§ REQUIREMENT: Beneath this line are the data; copy exactly the part of them that opens with the line containing "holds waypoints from" and closes with the line containing "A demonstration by", and only that part.

§ GIVEN RECORDS:
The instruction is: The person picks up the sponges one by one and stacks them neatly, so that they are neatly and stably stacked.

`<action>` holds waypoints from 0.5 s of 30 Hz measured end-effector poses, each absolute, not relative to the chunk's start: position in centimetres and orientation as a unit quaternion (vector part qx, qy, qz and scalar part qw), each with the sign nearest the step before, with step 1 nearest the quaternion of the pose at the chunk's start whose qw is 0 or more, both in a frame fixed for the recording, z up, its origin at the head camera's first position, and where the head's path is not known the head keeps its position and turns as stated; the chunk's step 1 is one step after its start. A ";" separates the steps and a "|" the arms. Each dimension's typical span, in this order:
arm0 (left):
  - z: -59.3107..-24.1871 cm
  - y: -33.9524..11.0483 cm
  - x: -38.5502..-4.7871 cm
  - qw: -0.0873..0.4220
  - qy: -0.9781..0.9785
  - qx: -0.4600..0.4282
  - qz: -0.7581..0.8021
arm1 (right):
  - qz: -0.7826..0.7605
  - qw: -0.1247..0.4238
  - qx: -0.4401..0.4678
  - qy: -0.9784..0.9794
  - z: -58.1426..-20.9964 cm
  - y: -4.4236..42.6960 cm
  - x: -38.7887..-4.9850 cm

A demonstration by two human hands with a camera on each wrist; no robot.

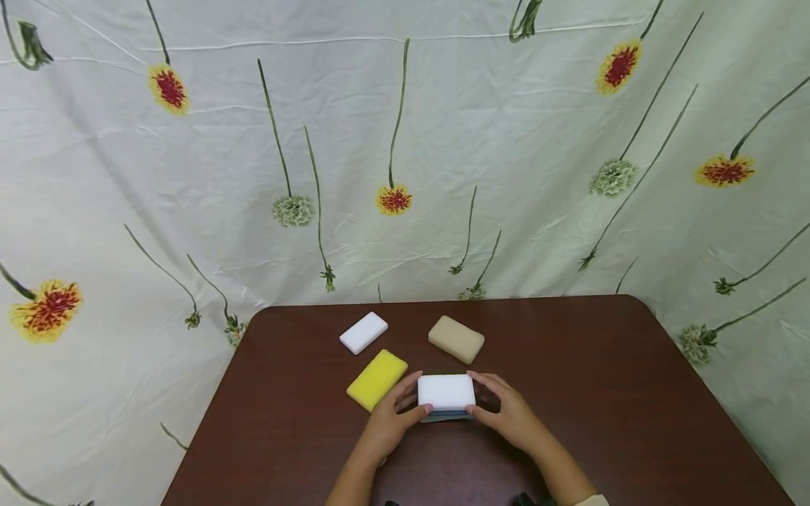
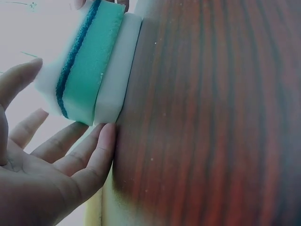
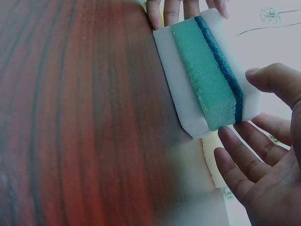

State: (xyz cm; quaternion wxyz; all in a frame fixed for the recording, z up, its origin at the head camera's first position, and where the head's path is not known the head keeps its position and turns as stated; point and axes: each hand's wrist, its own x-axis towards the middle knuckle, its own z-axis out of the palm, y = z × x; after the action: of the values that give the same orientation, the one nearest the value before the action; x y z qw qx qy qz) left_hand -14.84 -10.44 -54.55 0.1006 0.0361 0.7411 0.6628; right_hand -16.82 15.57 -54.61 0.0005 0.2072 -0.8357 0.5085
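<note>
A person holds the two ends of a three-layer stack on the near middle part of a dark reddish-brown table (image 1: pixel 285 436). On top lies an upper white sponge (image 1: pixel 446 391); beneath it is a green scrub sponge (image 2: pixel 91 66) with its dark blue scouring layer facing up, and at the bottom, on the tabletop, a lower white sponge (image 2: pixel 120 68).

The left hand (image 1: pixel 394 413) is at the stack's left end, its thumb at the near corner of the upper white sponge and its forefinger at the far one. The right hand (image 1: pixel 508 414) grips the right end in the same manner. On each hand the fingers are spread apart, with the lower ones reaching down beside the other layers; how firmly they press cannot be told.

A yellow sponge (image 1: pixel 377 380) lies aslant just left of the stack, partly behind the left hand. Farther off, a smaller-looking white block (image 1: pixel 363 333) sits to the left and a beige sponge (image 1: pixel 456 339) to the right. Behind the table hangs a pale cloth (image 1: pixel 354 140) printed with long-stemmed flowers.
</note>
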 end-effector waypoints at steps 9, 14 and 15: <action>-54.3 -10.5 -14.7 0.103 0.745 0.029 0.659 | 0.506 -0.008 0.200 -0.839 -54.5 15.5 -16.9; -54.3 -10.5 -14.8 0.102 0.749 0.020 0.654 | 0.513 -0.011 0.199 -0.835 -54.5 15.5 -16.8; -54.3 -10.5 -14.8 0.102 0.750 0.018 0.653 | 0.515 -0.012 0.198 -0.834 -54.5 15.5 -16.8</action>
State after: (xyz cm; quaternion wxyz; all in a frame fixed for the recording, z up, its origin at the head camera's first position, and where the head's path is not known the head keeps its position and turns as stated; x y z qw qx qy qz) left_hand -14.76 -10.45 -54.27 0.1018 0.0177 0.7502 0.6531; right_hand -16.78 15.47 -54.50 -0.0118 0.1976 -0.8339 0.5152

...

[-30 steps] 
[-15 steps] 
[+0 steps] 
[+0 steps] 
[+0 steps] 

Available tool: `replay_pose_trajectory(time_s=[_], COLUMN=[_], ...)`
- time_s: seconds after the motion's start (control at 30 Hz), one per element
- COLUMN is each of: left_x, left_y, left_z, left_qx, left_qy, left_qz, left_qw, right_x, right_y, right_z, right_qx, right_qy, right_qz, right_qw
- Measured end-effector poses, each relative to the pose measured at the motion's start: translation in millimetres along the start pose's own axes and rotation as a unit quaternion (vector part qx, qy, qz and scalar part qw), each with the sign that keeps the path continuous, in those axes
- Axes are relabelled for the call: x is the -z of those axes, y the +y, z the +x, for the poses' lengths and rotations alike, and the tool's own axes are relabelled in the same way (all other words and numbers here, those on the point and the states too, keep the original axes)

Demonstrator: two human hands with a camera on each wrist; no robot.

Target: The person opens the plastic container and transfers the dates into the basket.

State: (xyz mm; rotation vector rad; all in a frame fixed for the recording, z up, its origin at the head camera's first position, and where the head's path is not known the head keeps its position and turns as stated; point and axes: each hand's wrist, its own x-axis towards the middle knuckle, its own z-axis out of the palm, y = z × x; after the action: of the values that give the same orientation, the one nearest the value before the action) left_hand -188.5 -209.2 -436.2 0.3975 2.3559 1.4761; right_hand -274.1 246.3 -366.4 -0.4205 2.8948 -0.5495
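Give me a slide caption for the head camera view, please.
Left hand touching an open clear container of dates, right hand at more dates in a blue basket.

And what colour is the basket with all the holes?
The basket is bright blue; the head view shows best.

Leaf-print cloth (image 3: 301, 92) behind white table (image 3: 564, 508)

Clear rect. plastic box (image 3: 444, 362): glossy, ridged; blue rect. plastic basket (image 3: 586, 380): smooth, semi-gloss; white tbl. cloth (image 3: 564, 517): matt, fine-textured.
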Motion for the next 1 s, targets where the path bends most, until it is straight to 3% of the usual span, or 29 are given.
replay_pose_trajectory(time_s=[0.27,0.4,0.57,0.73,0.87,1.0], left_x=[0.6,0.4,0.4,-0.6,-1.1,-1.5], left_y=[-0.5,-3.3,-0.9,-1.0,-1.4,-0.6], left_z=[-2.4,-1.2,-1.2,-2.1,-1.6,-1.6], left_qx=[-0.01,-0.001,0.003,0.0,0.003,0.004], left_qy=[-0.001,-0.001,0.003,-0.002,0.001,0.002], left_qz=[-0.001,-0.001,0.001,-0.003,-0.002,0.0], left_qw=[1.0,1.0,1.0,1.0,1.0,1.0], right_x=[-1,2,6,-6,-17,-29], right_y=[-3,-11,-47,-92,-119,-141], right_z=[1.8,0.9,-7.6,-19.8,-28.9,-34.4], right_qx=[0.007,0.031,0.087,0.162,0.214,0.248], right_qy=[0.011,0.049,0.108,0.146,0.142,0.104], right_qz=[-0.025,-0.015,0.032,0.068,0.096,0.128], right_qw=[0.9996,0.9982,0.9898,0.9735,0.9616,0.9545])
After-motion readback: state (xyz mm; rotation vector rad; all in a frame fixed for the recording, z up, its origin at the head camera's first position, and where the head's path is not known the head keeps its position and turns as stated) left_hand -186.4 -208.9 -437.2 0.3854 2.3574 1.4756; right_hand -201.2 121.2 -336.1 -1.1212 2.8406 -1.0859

§ EXERCISE RESULT:
`<action>` holds waypoints from 0.5 s of 30 Hz measured end-effector poses, each absolute, not relative to the chunk's start: position in centimetres and orientation as a unit quaternion (vector part qx, qy, qz and scalar part qw), each with the sign nearest the step before, with step 1 nearest the quaternion of the pose at the chunk's start whose qw is 0 or more, both in a frame fixed for the recording, z up, its origin at the head camera's first position, and where the head's path is not known the head keeps its position and turns as stated; the chunk's step 1 is one step after its start. A ";" separates the steps and a "|" the arms. Each dimension's typical span, in this order:
arm0 (left):
  - z: -59.3107..-24.1871 cm
  - y: -33.9524..11.0483 cm
  - x: -38.5502..-4.7871 cm
  - qw: -0.0873..0.4220
  - qy: -0.9781..0.9785
  - qx: -0.4600..0.4282
  - qz: -0.7581..0.8021
arm1 (right):
  - qz: -0.7826..0.7605
  - qw: -0.1247..0.4238
  - qx: -0.4401..0.4678
  - qy: -0.9784..0.9794
  - z: -58.1426..-20.9964 cm
  - y: -4.4236..42.6960 cm
  - x: -38.7887..-4.9850 cm

A demonstration by two human hands with a camera on each wrist; no robot.

The exercise requires no further work.